What you need to do
Below are the records; copy out every line that holds the word "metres".

==*==

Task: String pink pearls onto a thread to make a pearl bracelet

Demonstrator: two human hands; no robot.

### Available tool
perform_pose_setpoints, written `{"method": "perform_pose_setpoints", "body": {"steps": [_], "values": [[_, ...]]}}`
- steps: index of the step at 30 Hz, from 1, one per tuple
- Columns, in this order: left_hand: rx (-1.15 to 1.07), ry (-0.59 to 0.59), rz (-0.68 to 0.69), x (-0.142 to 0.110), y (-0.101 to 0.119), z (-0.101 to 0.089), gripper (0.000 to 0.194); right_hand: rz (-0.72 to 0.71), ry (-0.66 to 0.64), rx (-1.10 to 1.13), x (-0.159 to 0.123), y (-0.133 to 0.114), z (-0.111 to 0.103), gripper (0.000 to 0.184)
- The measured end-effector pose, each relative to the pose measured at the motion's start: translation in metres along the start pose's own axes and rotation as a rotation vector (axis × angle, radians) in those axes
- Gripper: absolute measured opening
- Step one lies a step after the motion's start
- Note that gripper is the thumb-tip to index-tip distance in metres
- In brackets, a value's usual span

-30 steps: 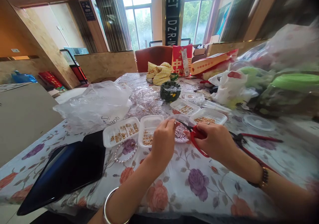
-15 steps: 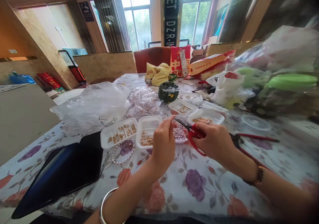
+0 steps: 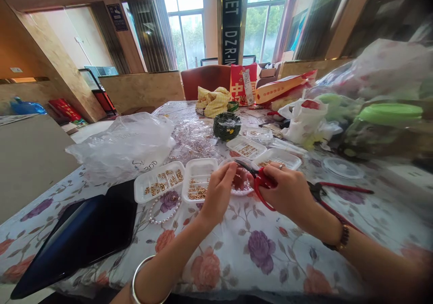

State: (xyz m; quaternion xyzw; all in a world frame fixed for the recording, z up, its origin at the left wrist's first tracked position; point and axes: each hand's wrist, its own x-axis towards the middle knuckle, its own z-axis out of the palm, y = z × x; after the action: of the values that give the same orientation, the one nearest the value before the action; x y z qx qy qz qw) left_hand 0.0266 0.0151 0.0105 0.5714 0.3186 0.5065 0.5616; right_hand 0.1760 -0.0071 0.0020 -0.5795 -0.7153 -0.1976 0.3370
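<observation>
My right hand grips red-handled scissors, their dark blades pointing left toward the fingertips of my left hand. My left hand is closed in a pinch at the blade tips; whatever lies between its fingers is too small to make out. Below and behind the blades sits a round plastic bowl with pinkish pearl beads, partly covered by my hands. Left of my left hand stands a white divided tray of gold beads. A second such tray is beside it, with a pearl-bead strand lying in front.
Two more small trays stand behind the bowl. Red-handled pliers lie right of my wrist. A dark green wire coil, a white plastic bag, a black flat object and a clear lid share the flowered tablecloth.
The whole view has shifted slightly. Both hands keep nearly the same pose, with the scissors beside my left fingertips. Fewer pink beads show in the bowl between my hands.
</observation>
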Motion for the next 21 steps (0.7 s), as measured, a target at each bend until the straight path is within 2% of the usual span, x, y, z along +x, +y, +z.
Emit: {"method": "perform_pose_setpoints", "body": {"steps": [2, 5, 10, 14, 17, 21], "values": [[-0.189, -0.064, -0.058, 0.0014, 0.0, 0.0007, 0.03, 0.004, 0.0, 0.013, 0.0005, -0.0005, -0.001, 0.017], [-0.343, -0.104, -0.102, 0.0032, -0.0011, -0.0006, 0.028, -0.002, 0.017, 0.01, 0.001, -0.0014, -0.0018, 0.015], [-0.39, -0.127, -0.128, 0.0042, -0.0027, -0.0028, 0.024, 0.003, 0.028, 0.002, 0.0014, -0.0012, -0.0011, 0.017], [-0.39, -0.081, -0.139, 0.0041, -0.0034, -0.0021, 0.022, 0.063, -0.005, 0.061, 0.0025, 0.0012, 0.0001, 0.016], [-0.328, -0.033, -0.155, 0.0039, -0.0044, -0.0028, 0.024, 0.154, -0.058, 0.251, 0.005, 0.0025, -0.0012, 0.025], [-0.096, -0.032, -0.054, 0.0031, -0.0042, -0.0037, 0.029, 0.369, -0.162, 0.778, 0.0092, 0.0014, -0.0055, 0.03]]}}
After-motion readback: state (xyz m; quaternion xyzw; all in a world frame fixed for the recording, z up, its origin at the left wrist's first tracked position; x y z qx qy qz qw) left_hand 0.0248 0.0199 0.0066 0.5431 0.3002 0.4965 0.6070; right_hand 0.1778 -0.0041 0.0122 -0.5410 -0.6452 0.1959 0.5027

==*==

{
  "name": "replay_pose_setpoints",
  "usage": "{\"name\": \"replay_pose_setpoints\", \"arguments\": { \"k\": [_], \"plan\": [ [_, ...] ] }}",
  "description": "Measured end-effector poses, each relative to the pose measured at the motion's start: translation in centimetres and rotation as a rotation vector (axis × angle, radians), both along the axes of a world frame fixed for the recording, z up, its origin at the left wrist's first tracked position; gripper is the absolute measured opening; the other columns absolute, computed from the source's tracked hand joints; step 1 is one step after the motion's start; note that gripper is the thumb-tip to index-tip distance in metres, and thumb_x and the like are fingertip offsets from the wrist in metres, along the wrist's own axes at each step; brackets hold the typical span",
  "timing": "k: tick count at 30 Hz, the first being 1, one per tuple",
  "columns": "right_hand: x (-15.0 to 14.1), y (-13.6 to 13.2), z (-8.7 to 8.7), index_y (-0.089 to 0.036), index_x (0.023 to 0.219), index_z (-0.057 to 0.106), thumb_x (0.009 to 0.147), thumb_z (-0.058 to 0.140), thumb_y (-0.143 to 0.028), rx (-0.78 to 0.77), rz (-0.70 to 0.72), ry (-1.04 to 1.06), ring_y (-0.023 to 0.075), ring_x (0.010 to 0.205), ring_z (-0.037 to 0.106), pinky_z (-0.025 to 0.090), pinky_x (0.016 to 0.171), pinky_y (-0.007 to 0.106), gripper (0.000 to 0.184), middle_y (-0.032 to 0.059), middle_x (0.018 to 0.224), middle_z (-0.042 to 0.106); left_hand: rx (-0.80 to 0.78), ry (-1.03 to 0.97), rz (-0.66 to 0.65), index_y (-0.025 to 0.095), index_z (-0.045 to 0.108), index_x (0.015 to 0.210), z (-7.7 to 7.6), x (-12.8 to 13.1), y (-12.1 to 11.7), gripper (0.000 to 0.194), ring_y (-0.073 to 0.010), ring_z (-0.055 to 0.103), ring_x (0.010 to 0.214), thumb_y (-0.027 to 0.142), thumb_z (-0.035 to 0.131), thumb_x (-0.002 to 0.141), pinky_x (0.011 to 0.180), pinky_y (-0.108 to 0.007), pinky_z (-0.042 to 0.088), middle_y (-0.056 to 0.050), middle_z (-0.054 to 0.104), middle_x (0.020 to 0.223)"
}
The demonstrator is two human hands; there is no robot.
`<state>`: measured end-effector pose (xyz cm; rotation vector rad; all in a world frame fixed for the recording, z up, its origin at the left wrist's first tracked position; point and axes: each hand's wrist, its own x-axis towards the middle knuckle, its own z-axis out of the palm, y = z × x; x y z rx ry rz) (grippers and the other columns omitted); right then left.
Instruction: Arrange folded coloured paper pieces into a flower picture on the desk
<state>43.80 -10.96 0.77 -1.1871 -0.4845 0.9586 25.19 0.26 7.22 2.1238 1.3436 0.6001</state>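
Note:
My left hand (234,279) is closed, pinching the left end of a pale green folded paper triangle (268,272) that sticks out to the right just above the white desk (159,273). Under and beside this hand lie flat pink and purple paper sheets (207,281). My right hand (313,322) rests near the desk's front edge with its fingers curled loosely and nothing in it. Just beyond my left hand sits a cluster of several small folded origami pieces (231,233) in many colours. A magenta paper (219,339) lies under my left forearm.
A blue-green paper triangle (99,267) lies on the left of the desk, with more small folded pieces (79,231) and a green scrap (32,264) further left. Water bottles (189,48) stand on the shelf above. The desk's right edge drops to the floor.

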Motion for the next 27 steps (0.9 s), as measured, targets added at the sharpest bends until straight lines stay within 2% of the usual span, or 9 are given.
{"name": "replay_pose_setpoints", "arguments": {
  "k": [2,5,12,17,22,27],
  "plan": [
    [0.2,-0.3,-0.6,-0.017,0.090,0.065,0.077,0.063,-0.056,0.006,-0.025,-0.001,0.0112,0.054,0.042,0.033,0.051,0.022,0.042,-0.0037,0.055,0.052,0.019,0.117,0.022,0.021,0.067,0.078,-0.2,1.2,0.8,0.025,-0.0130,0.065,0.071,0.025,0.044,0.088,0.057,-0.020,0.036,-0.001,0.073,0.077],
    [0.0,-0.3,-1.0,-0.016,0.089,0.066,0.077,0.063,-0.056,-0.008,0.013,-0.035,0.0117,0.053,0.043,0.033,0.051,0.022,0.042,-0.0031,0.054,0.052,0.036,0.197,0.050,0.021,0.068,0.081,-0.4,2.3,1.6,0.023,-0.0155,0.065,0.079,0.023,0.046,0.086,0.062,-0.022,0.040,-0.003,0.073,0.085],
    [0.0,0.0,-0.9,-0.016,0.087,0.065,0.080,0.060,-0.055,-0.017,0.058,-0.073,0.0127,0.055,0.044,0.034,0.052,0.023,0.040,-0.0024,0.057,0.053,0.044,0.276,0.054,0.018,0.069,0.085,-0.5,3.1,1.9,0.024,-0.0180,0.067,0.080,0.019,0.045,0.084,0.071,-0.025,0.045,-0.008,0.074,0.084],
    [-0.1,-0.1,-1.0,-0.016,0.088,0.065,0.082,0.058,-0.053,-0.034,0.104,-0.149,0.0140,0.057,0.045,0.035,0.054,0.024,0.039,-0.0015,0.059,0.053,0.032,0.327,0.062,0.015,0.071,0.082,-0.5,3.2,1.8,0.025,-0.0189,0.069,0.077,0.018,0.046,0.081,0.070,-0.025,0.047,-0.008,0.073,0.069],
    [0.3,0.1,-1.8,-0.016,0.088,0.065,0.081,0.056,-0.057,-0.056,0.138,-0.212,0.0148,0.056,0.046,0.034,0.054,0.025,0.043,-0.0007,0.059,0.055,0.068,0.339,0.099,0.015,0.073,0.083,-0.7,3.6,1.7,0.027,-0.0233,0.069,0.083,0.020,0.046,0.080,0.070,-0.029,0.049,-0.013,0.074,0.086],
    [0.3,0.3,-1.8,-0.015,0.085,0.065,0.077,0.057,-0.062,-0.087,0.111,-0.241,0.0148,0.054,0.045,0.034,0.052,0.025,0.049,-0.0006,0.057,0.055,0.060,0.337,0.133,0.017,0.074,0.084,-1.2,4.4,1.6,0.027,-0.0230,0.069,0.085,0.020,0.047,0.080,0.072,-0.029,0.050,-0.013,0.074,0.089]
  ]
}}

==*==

Response below
- The measured end-effector pose, each relative to the pose measured at the motion's start: translation in metres along the start pose's own axes and rotation as a rotation vector (axis × angle, radians) in those axes
- Note that gripper is the thumb-tip to index-tip distance in metres
  "description": "Measured end-effector poses, each relative to the pose measured at the motion's start: translation in centimetres and rotation as a rotation vector (axis × angle, radians), both along the axes of a world frame fixed for the recording, z up, its origin at the left wrist's first tracked position; gripper is the absolute measured opening; the other columns absolute, computed from the source's tracked hand joints; step 1 is one step after the motion's start; note that gripper is the thumb-tip to index-tip distance in metres, and thumb_x and the like are fingertip offsets from the wrist in metres, along the wrist's own axes at each step; brackets hold the typical span",

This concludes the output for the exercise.